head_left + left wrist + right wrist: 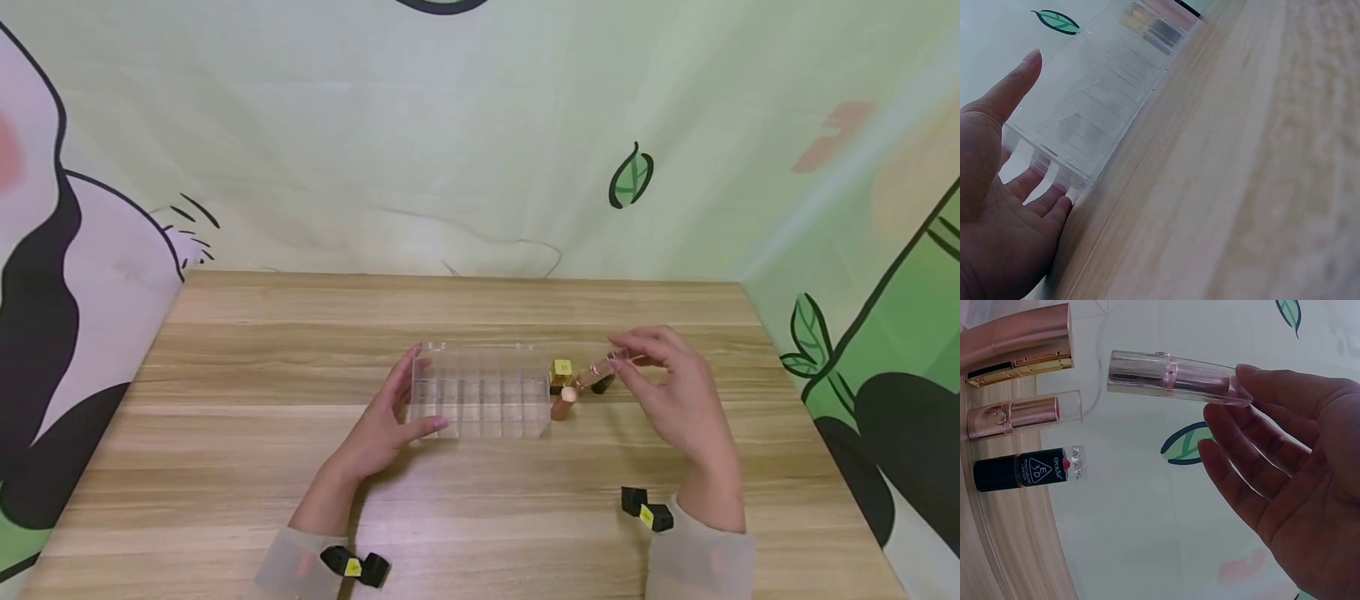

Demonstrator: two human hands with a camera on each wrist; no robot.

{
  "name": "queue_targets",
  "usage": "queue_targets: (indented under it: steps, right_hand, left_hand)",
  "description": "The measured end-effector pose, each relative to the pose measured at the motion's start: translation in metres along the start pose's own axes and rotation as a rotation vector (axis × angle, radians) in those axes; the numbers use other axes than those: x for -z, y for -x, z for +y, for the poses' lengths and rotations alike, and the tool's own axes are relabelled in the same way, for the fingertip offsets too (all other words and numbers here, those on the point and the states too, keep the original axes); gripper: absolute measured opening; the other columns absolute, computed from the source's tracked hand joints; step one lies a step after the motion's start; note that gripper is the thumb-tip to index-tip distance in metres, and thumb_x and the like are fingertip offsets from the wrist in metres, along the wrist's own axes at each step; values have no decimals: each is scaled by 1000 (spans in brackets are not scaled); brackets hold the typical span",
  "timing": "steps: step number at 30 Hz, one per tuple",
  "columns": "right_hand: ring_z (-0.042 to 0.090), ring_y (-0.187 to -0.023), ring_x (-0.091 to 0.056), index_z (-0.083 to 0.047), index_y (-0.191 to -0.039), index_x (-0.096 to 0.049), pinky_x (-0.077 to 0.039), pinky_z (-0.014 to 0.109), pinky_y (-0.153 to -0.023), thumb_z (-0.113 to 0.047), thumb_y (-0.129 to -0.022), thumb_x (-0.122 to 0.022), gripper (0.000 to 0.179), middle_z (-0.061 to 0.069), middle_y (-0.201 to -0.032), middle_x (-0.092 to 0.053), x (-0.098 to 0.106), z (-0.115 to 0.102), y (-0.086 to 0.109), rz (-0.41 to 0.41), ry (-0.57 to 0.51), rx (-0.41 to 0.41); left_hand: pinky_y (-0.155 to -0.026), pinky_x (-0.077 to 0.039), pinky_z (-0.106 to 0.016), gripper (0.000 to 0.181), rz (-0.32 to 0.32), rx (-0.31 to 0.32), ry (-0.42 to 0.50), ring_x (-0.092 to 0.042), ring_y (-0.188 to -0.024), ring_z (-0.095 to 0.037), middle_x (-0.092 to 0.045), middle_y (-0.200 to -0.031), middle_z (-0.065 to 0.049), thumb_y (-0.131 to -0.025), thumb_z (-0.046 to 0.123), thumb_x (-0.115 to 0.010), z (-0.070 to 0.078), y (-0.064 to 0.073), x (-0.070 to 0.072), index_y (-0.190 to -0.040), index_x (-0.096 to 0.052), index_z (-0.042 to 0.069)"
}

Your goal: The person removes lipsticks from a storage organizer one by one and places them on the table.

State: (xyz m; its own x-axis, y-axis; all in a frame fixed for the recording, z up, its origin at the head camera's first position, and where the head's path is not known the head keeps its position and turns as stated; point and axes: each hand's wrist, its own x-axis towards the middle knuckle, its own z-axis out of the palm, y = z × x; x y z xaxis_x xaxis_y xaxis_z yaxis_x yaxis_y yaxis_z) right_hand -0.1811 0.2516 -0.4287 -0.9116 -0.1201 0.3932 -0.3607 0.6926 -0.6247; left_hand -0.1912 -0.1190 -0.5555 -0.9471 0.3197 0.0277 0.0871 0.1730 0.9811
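Note:
My left hand (382,429) grips the left end of a clear compartment organizer (480,408), thumb across the front and fingers at the end and behind. In the left wrist view, fingers show through its clear plastic. Off the organizer's right side, my right hand (678,396) pinches a lipstick (1138,376) by one end between thumb and fingertips. That tube is transparent with a pink-gold middle band, and is held above the table. Several lipsticks stand beside the organizer: a shiny rose-gold one (1029,337), a gold one (560,371), a rose-gold one with clear cap (1029,415) and a black one (1029,469).
The wooden table (480,517) reaches back to a printed cloth wall (480,150) with leaf drawings. Black wrist devices (363,567) sit at both sleeves. The standing lipsticks are close together between the organizer and my right hand.

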Motion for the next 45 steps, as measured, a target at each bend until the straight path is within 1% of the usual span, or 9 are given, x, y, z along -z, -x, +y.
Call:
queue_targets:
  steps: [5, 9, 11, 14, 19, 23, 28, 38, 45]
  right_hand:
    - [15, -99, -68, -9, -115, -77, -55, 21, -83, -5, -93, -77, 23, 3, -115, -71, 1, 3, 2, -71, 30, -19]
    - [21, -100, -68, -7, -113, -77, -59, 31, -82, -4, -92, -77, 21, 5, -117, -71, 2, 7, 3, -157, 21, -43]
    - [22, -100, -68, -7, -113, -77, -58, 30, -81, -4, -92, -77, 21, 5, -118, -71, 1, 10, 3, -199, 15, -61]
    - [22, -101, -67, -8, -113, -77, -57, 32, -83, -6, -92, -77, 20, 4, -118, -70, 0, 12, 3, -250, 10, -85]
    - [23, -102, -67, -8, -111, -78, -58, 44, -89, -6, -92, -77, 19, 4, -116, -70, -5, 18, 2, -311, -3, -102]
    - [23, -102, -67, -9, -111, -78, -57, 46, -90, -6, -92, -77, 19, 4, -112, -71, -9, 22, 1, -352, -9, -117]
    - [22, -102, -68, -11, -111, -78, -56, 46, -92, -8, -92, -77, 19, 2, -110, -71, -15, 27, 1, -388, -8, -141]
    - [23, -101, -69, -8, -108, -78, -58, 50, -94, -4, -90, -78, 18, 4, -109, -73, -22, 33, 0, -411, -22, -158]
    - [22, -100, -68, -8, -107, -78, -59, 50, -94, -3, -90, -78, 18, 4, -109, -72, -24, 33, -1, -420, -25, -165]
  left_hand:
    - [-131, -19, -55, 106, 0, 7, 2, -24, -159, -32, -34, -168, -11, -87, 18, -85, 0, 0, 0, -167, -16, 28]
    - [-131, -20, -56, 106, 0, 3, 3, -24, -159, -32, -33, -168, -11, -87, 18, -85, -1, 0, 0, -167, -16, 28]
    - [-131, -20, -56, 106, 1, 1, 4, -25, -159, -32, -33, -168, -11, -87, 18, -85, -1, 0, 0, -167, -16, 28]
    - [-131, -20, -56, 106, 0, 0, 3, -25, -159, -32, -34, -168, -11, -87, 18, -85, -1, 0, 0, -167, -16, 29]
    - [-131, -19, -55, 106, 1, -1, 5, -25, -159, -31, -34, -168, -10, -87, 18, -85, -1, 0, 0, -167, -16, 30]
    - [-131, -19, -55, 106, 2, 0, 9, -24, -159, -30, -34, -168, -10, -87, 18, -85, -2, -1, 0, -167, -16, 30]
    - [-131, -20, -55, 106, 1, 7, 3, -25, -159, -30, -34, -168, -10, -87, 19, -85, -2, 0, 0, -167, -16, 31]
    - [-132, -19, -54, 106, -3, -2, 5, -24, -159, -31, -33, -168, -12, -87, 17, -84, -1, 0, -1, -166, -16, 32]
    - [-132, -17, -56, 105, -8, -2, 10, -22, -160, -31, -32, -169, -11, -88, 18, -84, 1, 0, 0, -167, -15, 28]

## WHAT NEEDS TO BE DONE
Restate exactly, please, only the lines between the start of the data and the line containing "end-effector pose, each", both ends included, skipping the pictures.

## SOLUTION TO THIS TASK
head_left + left wrist + right wrist: 

Demonstrator: two human hands with a camera on each wrist; no robot.

{
  "name": "queue_targets",
  "usage": "queue_targets: (indented under it: steps, right_hand, left_hand)",
  "description": "The measured end-effector pose, each relative to the pose measured at the motion's start: translation in metres along the start pose's own axes and rotation as a rotation vector (axis × angle, radians) in those axes; the numbers use other axes than those: x for -z, y for -x, z for +y, for the poses' lengths and rotations alike, and the tool's own axes are relabelled in the same way, for the fingertip offsets too (all other words and numbers here, those on the point and the states too, keep the original axes); gripper: absolute measured opening; the other columns absolute, computed from the source's tracked hand joints; step one lies a step after the motion's start; note that gripper is the thumb-tip to index-tip distance in metres, and thumb_x and the like are fingertip offsets from the wrist in metres, along the wrist's own axes at each step; values have no decimals: each is scaled by 1000 (spans in brackets are not scaled); brackets hold the typical span",

No further answer will be given.